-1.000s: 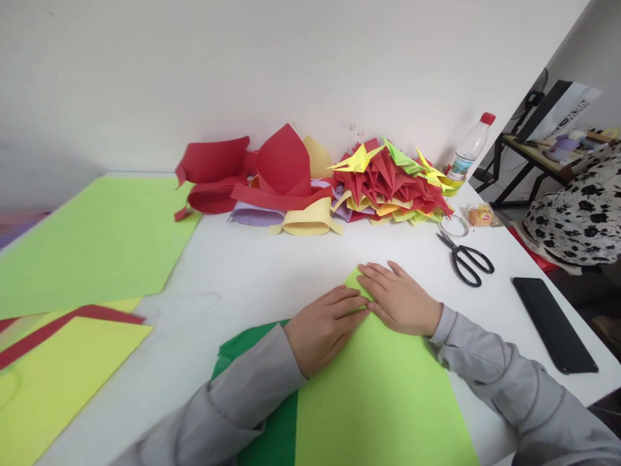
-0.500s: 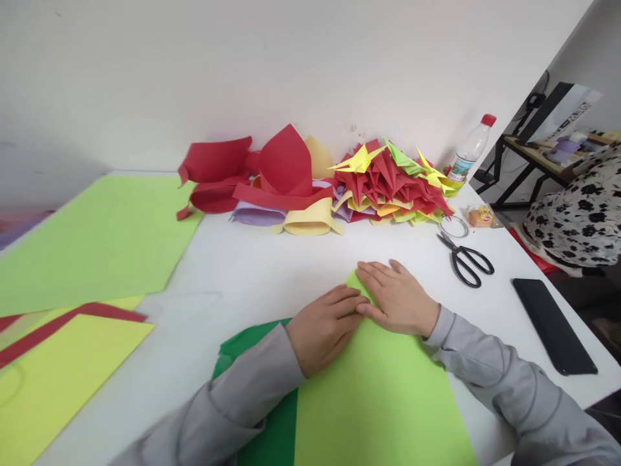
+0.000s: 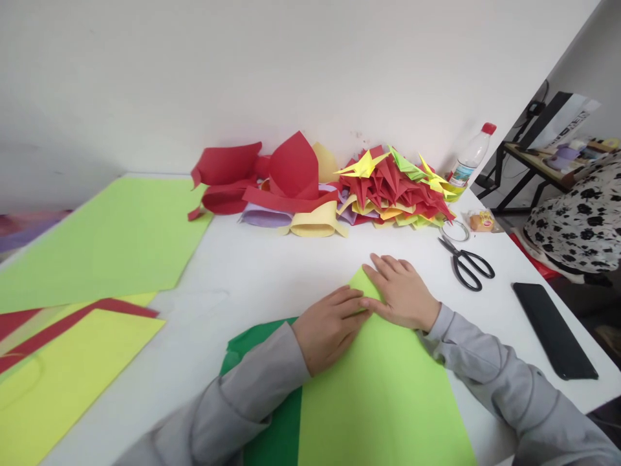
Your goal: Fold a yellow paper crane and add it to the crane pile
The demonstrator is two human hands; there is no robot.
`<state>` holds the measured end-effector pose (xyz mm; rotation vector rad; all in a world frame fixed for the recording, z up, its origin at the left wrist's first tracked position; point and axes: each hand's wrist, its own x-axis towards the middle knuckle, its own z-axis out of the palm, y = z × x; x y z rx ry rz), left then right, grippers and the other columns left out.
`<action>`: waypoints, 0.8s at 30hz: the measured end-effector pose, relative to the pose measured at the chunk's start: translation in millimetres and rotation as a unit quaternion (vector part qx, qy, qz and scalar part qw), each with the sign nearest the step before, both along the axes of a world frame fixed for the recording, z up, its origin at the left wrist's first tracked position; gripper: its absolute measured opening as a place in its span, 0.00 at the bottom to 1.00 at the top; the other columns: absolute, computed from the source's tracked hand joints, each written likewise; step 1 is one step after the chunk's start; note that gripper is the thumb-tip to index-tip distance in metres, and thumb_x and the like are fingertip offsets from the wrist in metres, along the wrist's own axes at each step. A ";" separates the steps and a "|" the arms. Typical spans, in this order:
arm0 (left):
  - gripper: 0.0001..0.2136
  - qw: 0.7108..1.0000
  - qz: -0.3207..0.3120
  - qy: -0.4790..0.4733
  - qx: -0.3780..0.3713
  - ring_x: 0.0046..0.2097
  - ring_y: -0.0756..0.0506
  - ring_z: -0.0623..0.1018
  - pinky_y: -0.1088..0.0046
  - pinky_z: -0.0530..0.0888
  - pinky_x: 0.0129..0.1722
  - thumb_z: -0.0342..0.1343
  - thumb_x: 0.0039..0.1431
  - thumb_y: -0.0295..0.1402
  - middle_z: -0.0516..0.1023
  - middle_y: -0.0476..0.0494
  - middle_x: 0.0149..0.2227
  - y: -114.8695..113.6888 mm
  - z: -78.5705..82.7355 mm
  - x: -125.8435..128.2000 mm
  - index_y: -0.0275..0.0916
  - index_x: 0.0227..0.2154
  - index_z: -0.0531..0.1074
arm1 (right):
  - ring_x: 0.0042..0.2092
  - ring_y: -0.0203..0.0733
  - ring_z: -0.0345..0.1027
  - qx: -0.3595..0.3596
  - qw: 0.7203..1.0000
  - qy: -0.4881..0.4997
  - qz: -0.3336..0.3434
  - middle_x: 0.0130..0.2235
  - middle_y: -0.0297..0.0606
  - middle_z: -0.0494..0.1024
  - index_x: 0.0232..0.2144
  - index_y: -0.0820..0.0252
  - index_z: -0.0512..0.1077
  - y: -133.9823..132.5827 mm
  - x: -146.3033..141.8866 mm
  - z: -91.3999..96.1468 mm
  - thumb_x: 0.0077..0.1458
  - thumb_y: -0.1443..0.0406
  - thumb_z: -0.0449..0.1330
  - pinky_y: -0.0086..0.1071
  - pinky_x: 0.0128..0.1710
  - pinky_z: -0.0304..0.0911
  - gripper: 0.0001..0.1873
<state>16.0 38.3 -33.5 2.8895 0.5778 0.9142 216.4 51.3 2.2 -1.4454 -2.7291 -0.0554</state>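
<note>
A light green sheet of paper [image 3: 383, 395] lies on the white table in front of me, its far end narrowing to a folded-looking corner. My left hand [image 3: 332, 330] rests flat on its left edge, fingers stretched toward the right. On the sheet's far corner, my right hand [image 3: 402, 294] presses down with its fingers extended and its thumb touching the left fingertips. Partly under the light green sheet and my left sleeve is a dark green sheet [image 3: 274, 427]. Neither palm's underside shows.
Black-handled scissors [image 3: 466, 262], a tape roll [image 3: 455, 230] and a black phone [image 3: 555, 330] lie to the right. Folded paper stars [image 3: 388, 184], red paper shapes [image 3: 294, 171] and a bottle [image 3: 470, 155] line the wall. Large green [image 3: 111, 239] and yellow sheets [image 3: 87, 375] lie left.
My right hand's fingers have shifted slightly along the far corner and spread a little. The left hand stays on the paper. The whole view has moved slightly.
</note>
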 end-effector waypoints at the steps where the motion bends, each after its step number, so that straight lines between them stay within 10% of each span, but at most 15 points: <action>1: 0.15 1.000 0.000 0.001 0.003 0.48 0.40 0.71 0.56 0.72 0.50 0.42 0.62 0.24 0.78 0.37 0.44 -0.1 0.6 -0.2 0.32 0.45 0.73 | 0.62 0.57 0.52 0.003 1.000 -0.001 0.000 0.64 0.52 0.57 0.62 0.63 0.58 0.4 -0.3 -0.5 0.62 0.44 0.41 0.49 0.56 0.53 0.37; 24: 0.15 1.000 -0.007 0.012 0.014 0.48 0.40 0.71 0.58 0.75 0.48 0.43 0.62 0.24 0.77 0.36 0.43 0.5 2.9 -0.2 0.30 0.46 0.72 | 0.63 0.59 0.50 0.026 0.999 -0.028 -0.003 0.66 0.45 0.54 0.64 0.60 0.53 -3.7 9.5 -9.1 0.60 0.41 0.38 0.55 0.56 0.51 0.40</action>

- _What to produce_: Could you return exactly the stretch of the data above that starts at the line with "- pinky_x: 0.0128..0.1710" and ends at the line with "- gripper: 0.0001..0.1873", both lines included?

- _Task output_:
  - pinky_x: 0.0128..0.1710
  - pinky_z: -0.0304..0.0911
  - gripper: 0.0001..0.1873

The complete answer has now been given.